A tentativa de extorsão por e-mail é algo que não é novo, assim como é antiga a extorsão com o intuito de constranger pessoas por alguma questão ligada ao seu comportamento sexual. Entretanto, recentemente foi detectado o aumento nos ataques que juntam as duas coisas usando senhas vazadas para dar mais credibilidade ao ataque.
Nesse caso o atacante obtém acesso ao e-mail válido da vítima nos comentários das páginas do LinkedIn e contrasta com sua base de senhas vazadas. A publicação do endereço na página oferece a confirmação de que o endereço da pessoa é válido e está em uso, pois não há garantia de que as bases de dados vazadas possuem informações legítimas, sobretudo se elas são resultado do compartilhamento de dados entre fraudadores.
Com o endereço de e-mail válido e a suposta senha, os criminosos enviam uma mensagem (imagem abaixo) dizendo que tiveram acesso à senha da vítima, a seus contatos no WhatsApp, a imagens captadas de sua webcam e a evidências de um comportamento sexual moralmente repreensível e exibem a senha, obtida de bases vazadas.

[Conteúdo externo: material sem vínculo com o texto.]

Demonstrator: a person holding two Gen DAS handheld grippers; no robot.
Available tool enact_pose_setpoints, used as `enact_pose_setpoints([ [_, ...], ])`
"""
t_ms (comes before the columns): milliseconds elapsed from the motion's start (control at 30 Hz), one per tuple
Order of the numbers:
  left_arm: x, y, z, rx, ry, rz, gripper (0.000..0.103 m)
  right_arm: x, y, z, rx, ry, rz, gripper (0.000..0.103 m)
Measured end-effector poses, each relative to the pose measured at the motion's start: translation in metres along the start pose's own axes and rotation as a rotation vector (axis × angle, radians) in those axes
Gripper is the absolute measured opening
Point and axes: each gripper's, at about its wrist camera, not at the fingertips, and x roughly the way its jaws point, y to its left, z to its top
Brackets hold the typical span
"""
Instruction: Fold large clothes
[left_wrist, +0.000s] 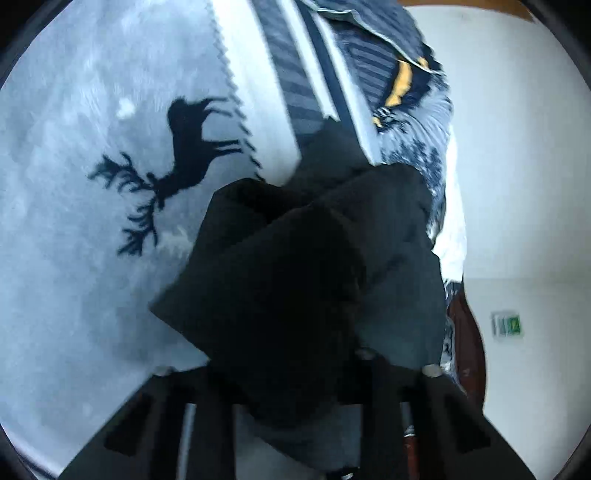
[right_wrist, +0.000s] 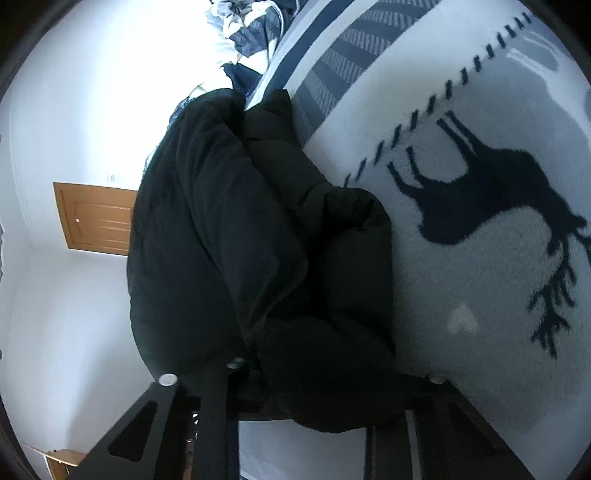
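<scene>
Closest in, the left gripper and the right gripper each look clamped on a bunched fold of the black padded jacket, though the fingertips are buried in cloth. It hangs lifted over the pale deer-print blanket, so this seems to be a carrying or folding-over step; next comes laying it flat. Leftward the blanket lies open; rumpled bedding crowds the far edge, with the white wall beyond.

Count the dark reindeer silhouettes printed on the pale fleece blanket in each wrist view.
1 per view, likely the same dark reindeer silhouette: left of the bunched black padded garment in the left view, right of it in the right view. Others may be hidden underneath.
</scene>
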Motion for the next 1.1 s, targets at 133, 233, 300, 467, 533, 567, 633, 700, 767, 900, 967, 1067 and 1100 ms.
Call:
enact_pose_setpoints([
  [133, -0.047, 0.007, -0.011, -0.010, 0.014, -0.040, 0.013, -0.019, 0.013, -0.011, -0.022, -0.029, -0.014, 0.007],
  [233, -0.101, 0.018, -0.027, 0.004, 0.024, -0.031, 0.012, -0.048, 0.033, -0.041, -0.069, -0.063, -0.029, 0.007],
  [300, -0.137, 0.028, -0.040, 0.041, 0.025, 0.003, 0.013, -0.073, 0.044, -0.074, -0.116, -0.088, -0.051, 0.007],
  [467, -0.186, 0.051, -0.080, 0.170, 0.049, 0.149, 0.013, -0.119, 0.047, -0.157, -0.239, -0.091, -0.156, 0.006],
  [533, -0.192, 0.057, -0.091, 0.213, 0.058, 0.176, 0.017, -0.128, 0.044, -0.175, -0.255, -0.076, -0.179, 0.007],
  [567, -0.192, 0.059, -0.092, 0.209, 0.062, 0.179, 0.020, -0.132, 0.044, -0.181, -0.264, -0.083, -0.190, 0.007],
  [633, -0.189, 0.064, -0.091, 0.191, 0.096, 0.209, 0.038, -0.135, 0.045, -0.187, -0.276, -0.096, -0.232, 0.011],
  [700, -0.190, 0.065, -0.090, 0.185, 0.105, 0.263, 0.047, -0.138, 0.039, -0.186, -0.224, -0.106, -0.254, 0.013],
  [767, -0.200, 0.060, -0.091, 0.211, 0.080, 0.265, 0.059, -0.139, 0.033, -0.190, -0.171, -0.081, -0.287, 0.017],
  [900, -0.224, 0.038, -0.103, 0.327, 0.022, 0.269, 0.072, -0.164, 0.029, -0.202, -0.139, -0.130, -0.298, 0.068],
  [967, -0.240, 0.024, -0.109, 0.383, -0.023, 0.237, 0.072, -0.183, 0.033, -0.205, -0.135, -0.193, -0.301, 0.079],
  [1067, -0.249, -0.008, -0.114, 0.494, -0.127, 0.271, 0.078, -0.209, 0.049, -0.203, -0.177, -0.255, -0.247, 0.079],
  [1100, -0.247, -0.020, -0.117, 0.547, -0.157, 0.304, 0.078, -0.215, 0.057, -0.204, -0.196, -0.266, -0.228, 0.079],
])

Imagem 3: exemplo de Sextortion
O objetivo dos fraudadores é que a vítima reconheça a senha – ou imagine que cadastrou a senha uma vez na vida – e pague pela extorsão para evitar o constrangimento. Exibir o endereço em canais públicos, como o LinkedIn, oferece uma das peças para esse a ataque.
Aqui o atacante precisa ter uma conta falsa no LinkedIn e, assim como todos os outros interessados, pedir uma cópia da planilha para a fonte. Assim que o atacante recebe a planilha de quem fez o post original, ele pode ter acesso à estrutura do e-mail da fonte, como endereço, design, etc.

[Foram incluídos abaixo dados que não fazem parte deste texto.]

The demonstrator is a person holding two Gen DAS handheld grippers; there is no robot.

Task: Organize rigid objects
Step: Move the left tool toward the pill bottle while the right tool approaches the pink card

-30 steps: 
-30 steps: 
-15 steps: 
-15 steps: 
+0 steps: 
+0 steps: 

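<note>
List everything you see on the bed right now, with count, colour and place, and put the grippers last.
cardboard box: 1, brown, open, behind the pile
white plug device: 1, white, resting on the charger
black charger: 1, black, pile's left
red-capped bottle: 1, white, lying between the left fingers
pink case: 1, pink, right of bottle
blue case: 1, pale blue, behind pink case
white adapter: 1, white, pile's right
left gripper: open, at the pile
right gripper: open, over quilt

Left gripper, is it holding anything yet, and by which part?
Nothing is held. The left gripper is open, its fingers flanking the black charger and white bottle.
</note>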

Imagem 4: resposta ao pedido da planilha
Com acesso à estrutura do e-mail, o atacante poderá construir uma mensagem falsa visualmente semelhante e bastante convincente, a qual poderia ser enviada a alvos de interesse (ou a toda lista) como uma atualização da planilha. A mensagem pode conter links maliciosos ou planilhas com macros maliciosas.
Imagem 5: exemplo de mensagem falsa
Há uma diferença entre dizer o seu endereço de e-mail para muitas pessoas e torná-lo público. No primeiro caso há uma relação de confiança no intercâmbio de informações entre uma pessoa e um grupo. No outro, trata-se de deixar uma informação em um lugar no qual ela pode ser coletada por qualquer um e isso pode ser perigoso, caso quem publica os dados não esteja preparado para as consequências.

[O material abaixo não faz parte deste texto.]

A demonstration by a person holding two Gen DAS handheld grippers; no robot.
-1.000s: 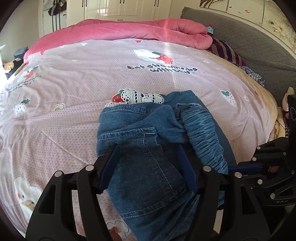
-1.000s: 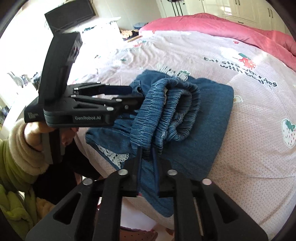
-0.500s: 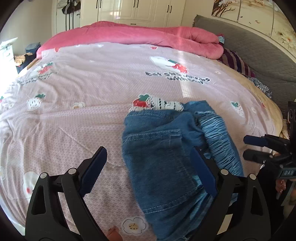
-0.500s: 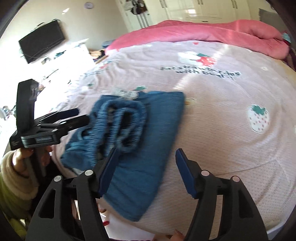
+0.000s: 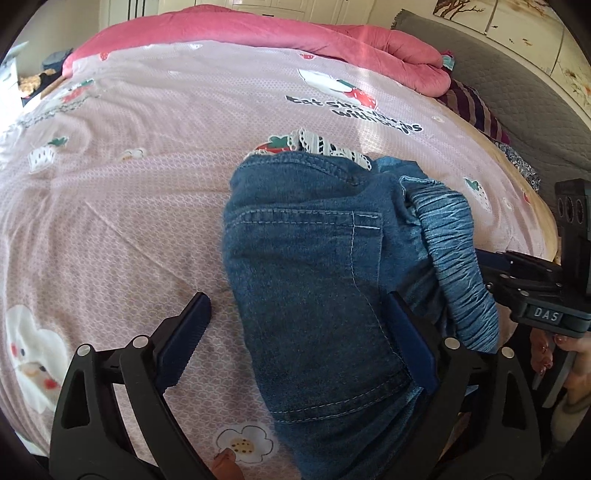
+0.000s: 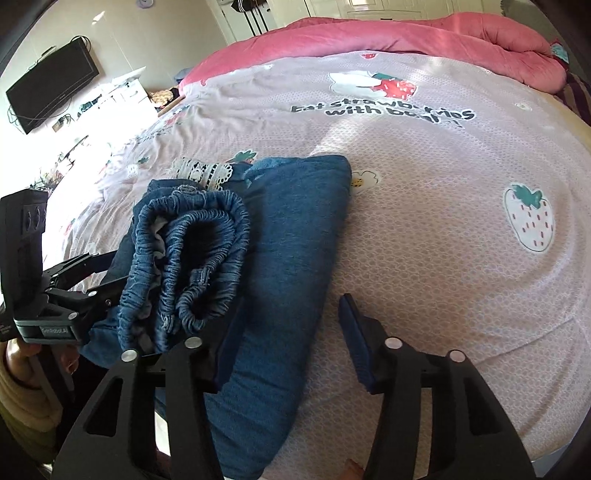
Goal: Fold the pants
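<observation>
The blue denim pants (image 5: 317, 266) lie folded in a bundle near the bed's front edge, the gathered elastic waistband (image 6: 192, 266) on top and white lace trim (image 6: 207, 171) at the far end. My left gripper (image 5: 295, 332) stands wide open over the bundle's left half, one finger on the sheet and the other on the denim. My right gripper (image 6: 291, 332) has its jaws closing, still apart; the folded right edge of the pants (image 6: 295, 258) lies between them without being pinched. Each gripper appears in the other's view: the right gripper (image 5: 532, 291) and the left gripper (image 6: 92, 280).
The bed has a pale pink strawberry-print sheet (image 5: 147, 192) and a rolled pink duvet (image 5: 295, 33) along the far side. A grey headboard (image 5: 517, 88) and striped pillow (image 5: 472, 107) sit at the right. A wall television (image 6: 51, 88) hangs at the left.
The right gripper has let go of the waistband, opened and shifted right to straddle the folded edge. The left gripper has opened wide and come down closer to the pants.
</observation>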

Há muita gente bem-intencionada, que compartilha ferramentas nas redes sociais sem o interesse de obter algo em troca, mas muitas das pessoas que oferecem recursos como essas planilhas estão interessadas em formar redes de contatos em que possam atuar como influenciadores e/ou para vender produtos ou serviços. Vale a pena se perguntar se é isso mesmo que você quer, e também se compartilhar seu e-mail profissional em lugares como esse é o que sua empresa gostaria que você fizesse. Se mesmo assim o conteúdo for do seu interesse, não publique o seu endereço de e-mail e privilegie a comunicação no modo privado.
Também é importante ter cuidado com os arquivos que você baixa e executa em seu computador, eles podem ter componentes maliciosos ocultos, como scripts e macros maliciosas. Se não confia na fonte, não clique, não baixe e não execute.